Il pubblico scaligero della penultima recita risponde comunque in modo molto positivo: alla freddezza nel corso dei primi due atti, succede al termine della rappresentazione un consenso pieno, unanime, convinto; i cantanti escono uno per volta a sipario ormai chiuso, e gli spettatori li acclamano tutti quanti. Qual è, infine, il giudizio conclusivo su questo Ballo in maschera? Lo spettacolo di Michieletto è davvero così dissacrante e disturbante come le grida scandalistiche dopo la première hanno perentoriamente decretato?

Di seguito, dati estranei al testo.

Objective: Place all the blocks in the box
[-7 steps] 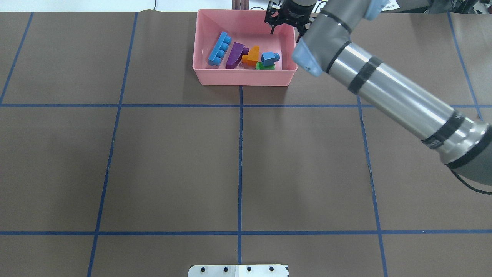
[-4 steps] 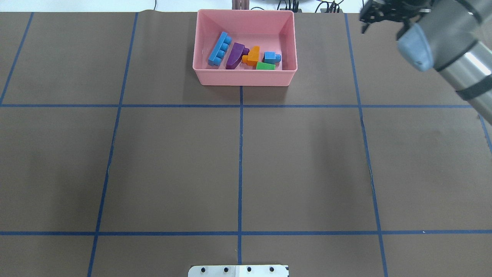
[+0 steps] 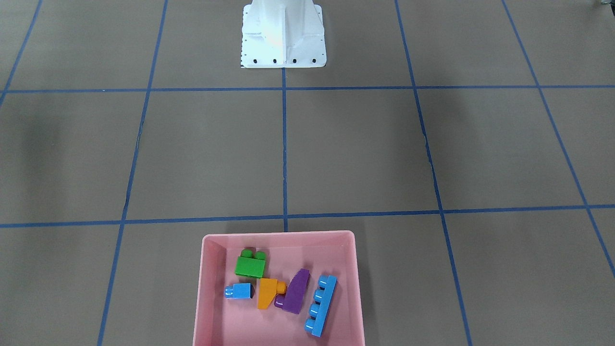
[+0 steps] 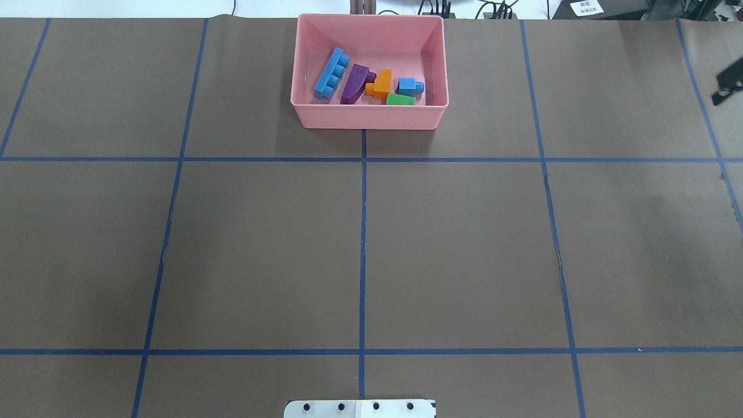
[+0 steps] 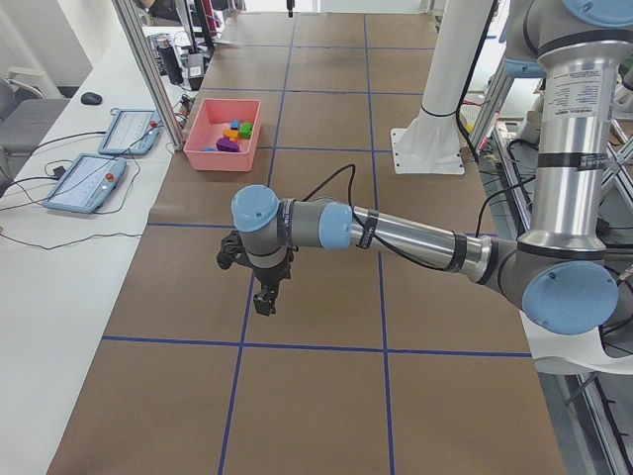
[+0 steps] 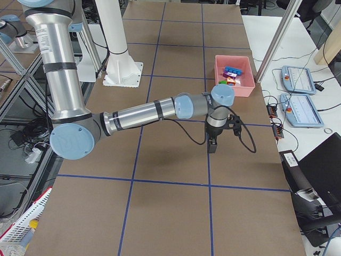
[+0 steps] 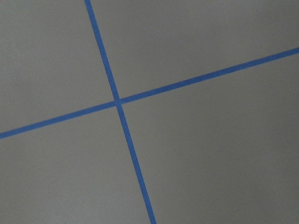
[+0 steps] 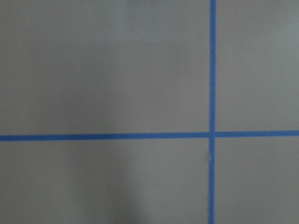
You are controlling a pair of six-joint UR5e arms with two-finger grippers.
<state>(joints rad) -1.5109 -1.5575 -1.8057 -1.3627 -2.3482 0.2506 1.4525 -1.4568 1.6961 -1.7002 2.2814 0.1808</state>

Tutto sommato, l’idea che Riccardo sia un uomo politico alla continua ricerca del consenso popolare, soprattutto con i mezzucci che i mass media oggi consentono, non è così lontana da almeno un aspetto del personaggio; che Renato sia il suo fedele bodyguard, è ancora più plausibile; che invece Ulrica sia una guaritrice televisiva, è semplicemente ridicolo. Ma tutto quanto fa i conti con un atteggiamento pregiudiziale di Michieletto nei confronti del melodramma: il regista è fermamente convinto – e lo dimostra in ogni suo spettacolo – che la riproposizione di una sceneggiatura ottocentesca possa vivere nel teatro di oggi soltanto se sottoposta a una rilettura “divertente”. Questa idea, sempre ribadita, comporta sul piano scenico un rischio, e non tenerne conto è il vero, grande e costante errore di Michieletto; se il titolo è comico, infatti, non fa male che alla giocosità si aggiunga altro divertimento. Ma che le varie scene e i drammi intimi e contorti di Un ballo in maschera debbano riuscire “divertenti”, è conclusione un po’ riduttiva. Un regista davvero intelligente, prima o poi, deve prendere atto che la vitalità del teatro non consiste soltanto nel divertimento; il pubblico, dal canto suo, può apprezzare il quadro visivo di uno spettacolo, e ritenerlo adeguato, pertinente, moderno, proprio in quanto “divertente” (anche nel senso etimologico di de-vertere, ossia spostare in altra direzione il messaggio del testo di partenza). Ma l’appagamento estetico deve per forza sostituire una risoluzione bene argomentata dei problemi drammatici? Se così fosse, mettere in scena melodrammi nel XXI secolo sarebbe una pratica di trasposizione e di travestimenti, tanto ingegnosa quanto parziale.